- Genres: Contemporary music
- Instrument: Piano
- Website: www.classicaldiscoveries.org

= Marvin Rosen =

Marvin Rosen is an American pianist, music educator, musicologist and host of the weekly radio program Classical Discoveries, which airs on WPRB 103.3 FM in Princeton, New Jersey. He is best known for his work in promoting the music of living composers as well as the music of Alan Hovhaness.

==Musical studies==
Rosen earned his bachelor's degree in music education from the College of New Jersey and a master's degree in musicology from the Manhattan School of Music. In addition, he studied at the Teacher's College, Columbia University, where he completed both his master's and doctorate degrees in music education. He studied piano with Shirley Bachelor and Karl Ulrich Schnabel and piano pedagogy with Robert Pace as well as with Frances Clark and Louise Goss at the New School for Music Study in Kingston, New Jersey.

==Work and friendship with Alan Hovhaness==
In January 1980, Rosen met Alan Hovhaness for the first time in New York after hearing the world-premiere performance of Symphony No. 34. After their initial encounter, the two corresponded with one another by letter. That following June, the two had another meeting at Rosen's home in Princeton, New Jersey. It was there that Rosen had the opportunity to play for Hovhaness many of his piano works. Also, it marked the beginning of a musical collaboration and friendship. While Rosen was studying at Teachers College, Columbia University, he wrote his doctoral dissertation on Hovhaness’s music, presenting a pedagogical analysis on five of his piano sonatas.

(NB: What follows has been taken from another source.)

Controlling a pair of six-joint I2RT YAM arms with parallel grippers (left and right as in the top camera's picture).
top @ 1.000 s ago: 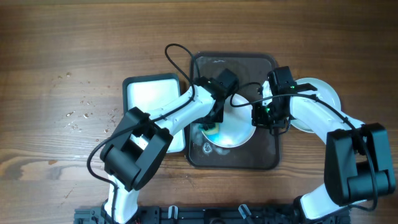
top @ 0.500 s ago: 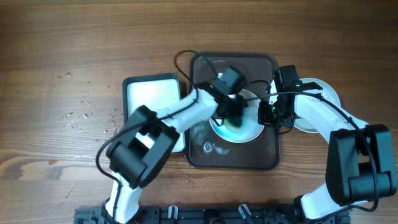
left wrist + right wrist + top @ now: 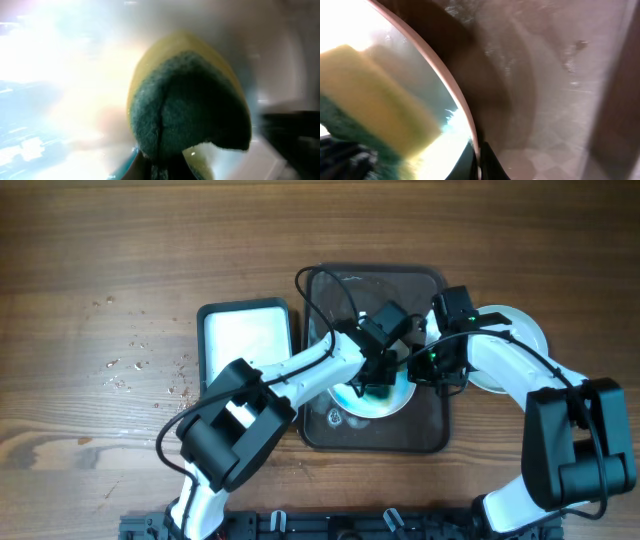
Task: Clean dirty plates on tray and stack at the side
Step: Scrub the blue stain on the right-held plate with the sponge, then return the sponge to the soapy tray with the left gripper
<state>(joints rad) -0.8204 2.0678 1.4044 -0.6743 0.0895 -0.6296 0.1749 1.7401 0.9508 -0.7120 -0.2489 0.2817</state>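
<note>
A white plate (image 3: 372, 402) with blue smears lies tilted on the dark brown tray (image 3: 345, 280). My left gripper (image 3: 376, 383) is shut on a yellow-and-green sponge (image 3: 187, 100) and presses it on the plate's face. My right gripper (image 3: 418, 366) is shut on the plate's right rim (image 3: 462, 107); the sponge also shows in the right wrist view (image 3: 375, 107). Another white plate (image 3: 525, 330) lies on the wood tabletop right of the tray, partly under the right arm. A third plate is not visible.
A dark-rimmed, white-bottomed basin (image 3: 245, 335) stands left of the tray. Small crumbs or drops (image 3: 130, 365) lie on the wood at the left. Water drops wet the tray floor (image 3: 555, 55).
The left gripper with the sponge has swept rightward across the plate, from its left edge to its middle-right. The right gripper has kept its hold on the rim.
</note>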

In addition, he recorded two compact discs of Hovhaness’s piano music for Koch International Classics, which are Fred the Cat: Half a Century of Piano Music (1992) and Vision of a Starry Night: More Half a Century of Piano Music (1994). He has also written other liner notes for Koch International as well as notes for Albany Music and MMC Recordings.

==Performances and lectures==
Rosen has presented recitals totally devoted to the music of Alan Hovhaness in Princeton, Chicago and New York. He also performs music of the 20th and 21st centuries, primarily by living composers. Many of his performances have featured both world and American premieres. Some of his most significant performances include a lecture recital on American music at the Karlowicz Music School in Katowice, Poland, and a recital at the Szustra Palace in Warsaw. In addition, he presented a lecture recital at the Phillips Collection in Washington, D.C.

He has presented lecture series at the College Music Society’s Northeast Chapter meetings, which include Music Of Alan Hovhaness, Classical Radios Role in the New Millennium, and The Fuguing Tunes of Henry Cowell. Other lectures given for other organizations are courses on New Music, Music of Women Composers and most recently The Voices Behind the Walls, which was about music composed by nuns during the Baroque Era.

==Classical Discoveries==

Since May 1997, Rosen has been the host and producer of Classical Discoveries, a weekly radio program which airs on WPRB 103.3 FM and online around the world at wprb.com. The program celebrates and showcases little-known music of all periods with an emphasis on Baroque and before, as well as the 20th and 21st centuries. In 2005, Classical Discoveries was awarded the ASCAP – Deems Taylor Broadcast Award. In 2007, Rosen began hosting Classical Discoveries Goes Avant-Garde, which features more modern and electronic music. He has had numerous composers and musical artists as featured guests on both his programs, including George Crumb, Jennifer Higdon, Arnold Rosner, Maya Beiser, Steven Mackey, Ethel, Piffaro, and many more.

==Teaching==
Rosen has taught piano at the New School For Music Study in Kingston, New Jersey, and has taught piano and music theory at the Settlement Music School in Philadelphia, Pennsylvania. Currently, he is a full-time faculty member at Westminster Conservatory of Music in Princeton, New Jersey, where he teaches piano, music history for the Young Artists Program and Musical Styles for the Piano Pedagogy Certification Program.